Using the records below, report how many lines include "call", and give no more than the number.
══════════════════════════════
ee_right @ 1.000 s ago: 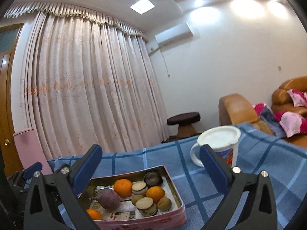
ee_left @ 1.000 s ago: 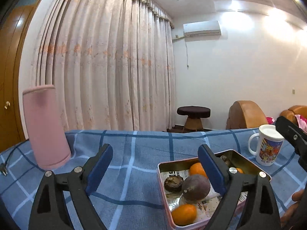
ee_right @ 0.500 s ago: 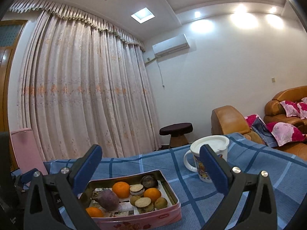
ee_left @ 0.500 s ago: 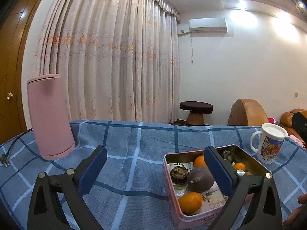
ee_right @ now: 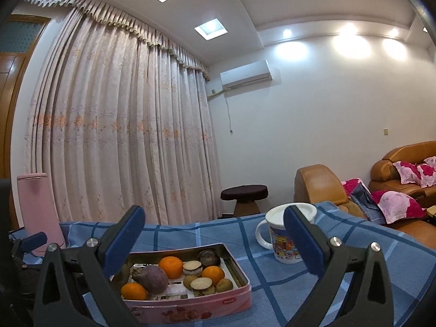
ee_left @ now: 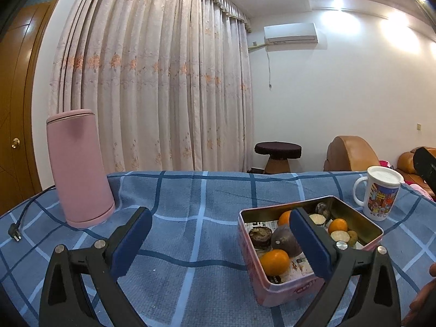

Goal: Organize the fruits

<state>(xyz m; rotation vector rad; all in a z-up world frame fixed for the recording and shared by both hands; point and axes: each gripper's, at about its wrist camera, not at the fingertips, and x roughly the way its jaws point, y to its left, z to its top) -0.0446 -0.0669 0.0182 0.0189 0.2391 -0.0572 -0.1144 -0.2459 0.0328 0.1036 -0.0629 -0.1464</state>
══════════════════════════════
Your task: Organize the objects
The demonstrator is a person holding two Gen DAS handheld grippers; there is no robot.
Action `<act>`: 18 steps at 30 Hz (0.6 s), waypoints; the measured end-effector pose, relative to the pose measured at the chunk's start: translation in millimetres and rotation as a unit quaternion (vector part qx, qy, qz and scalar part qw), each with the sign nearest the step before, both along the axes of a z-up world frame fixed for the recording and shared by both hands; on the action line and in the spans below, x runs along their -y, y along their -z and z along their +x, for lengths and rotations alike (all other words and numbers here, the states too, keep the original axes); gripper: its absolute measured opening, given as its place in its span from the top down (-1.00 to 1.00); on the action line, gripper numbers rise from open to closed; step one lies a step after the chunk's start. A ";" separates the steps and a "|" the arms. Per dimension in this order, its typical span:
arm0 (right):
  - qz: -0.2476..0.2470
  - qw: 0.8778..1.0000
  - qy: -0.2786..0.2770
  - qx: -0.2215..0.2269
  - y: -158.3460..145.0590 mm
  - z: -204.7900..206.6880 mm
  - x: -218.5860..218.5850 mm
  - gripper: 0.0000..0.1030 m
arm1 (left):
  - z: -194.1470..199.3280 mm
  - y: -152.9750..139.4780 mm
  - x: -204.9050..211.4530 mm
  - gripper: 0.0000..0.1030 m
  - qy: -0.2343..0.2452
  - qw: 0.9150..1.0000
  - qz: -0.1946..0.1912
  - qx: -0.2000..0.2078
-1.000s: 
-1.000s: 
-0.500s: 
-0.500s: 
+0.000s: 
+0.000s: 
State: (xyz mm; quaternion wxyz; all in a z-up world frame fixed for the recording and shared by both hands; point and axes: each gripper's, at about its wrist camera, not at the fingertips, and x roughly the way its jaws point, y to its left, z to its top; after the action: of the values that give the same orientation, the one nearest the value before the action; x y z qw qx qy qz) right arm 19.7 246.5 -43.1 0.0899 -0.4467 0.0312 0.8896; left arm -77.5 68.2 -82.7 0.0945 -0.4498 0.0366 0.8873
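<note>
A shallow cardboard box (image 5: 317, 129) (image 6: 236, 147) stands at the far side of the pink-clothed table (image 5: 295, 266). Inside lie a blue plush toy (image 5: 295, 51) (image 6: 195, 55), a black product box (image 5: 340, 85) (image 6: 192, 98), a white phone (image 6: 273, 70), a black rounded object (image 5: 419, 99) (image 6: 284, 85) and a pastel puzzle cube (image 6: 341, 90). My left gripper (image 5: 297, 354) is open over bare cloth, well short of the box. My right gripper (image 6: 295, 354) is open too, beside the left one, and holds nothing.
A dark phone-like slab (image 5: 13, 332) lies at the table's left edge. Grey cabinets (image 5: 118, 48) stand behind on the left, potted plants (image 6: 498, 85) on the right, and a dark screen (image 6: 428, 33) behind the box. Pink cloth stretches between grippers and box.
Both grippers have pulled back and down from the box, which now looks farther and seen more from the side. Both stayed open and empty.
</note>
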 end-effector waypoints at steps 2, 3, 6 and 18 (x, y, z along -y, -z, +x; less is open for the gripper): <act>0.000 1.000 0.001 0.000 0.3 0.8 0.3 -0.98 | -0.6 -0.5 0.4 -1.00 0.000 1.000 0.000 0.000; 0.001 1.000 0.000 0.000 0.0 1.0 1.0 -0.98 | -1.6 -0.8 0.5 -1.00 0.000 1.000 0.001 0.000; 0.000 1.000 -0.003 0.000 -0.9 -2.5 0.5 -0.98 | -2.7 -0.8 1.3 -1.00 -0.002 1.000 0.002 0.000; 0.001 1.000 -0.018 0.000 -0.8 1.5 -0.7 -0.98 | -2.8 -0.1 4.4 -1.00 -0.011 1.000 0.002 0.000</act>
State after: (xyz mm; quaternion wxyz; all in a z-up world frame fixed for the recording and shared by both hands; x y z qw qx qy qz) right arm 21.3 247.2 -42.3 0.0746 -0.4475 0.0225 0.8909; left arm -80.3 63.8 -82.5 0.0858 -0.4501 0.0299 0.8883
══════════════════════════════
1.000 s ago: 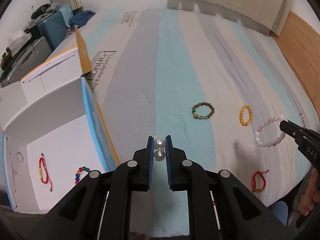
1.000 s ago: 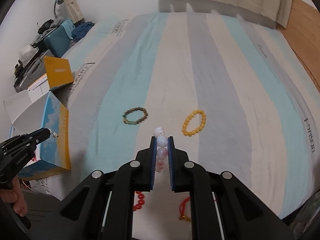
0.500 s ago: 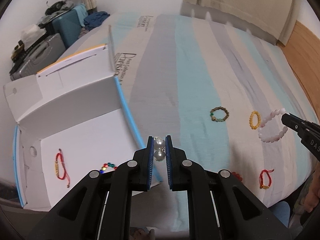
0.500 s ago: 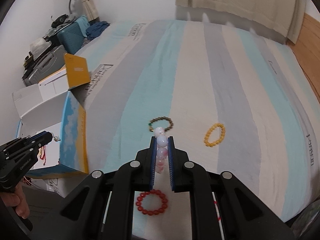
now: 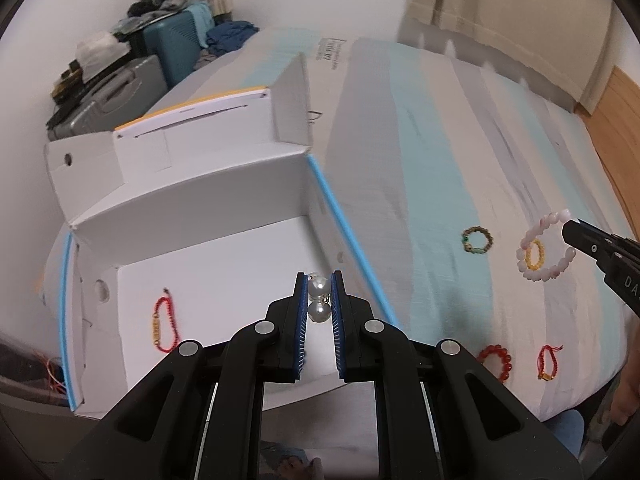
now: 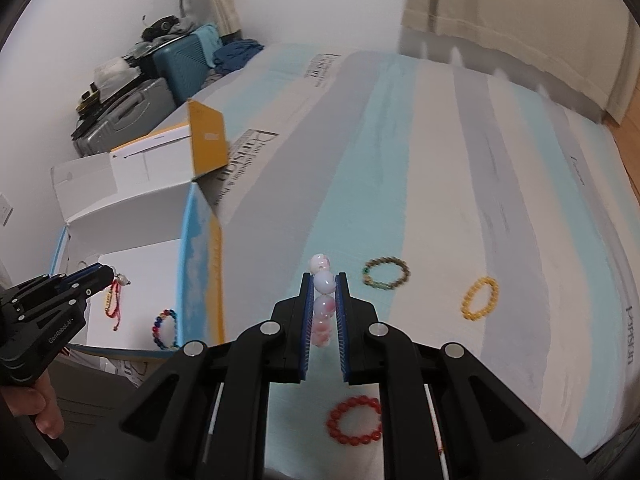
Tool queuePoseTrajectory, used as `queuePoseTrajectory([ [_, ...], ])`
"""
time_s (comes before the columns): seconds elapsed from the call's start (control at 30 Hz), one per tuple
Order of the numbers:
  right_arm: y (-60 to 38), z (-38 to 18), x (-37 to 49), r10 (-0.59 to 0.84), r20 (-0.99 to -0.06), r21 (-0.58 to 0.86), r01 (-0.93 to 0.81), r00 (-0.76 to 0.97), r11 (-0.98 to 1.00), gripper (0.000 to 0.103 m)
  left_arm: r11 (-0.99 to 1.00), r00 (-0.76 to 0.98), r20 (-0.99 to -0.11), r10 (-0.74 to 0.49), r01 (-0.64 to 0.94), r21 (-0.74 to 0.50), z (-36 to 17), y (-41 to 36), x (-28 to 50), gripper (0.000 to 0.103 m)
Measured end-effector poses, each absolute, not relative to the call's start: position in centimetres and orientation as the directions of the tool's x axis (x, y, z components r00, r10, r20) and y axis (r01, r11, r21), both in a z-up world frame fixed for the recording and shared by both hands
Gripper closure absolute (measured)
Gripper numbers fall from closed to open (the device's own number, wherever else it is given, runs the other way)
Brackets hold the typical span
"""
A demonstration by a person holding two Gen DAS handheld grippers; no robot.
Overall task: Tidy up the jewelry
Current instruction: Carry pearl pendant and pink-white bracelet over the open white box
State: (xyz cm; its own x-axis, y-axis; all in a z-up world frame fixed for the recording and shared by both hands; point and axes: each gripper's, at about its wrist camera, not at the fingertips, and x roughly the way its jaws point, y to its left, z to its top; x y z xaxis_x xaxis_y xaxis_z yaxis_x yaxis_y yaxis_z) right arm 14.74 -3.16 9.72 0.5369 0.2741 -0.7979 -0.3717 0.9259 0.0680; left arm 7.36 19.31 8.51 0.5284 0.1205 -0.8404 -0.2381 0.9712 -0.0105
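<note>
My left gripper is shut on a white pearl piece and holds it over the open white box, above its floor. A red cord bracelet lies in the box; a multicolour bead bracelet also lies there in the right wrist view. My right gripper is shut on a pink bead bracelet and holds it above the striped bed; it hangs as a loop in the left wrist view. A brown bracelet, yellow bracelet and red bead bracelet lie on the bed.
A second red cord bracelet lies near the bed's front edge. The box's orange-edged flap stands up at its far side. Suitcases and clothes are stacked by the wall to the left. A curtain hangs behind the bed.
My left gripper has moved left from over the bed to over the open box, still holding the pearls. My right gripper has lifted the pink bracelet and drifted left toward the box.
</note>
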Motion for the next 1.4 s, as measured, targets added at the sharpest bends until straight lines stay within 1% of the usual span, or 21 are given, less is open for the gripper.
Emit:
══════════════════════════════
__Solution to this exercise__
2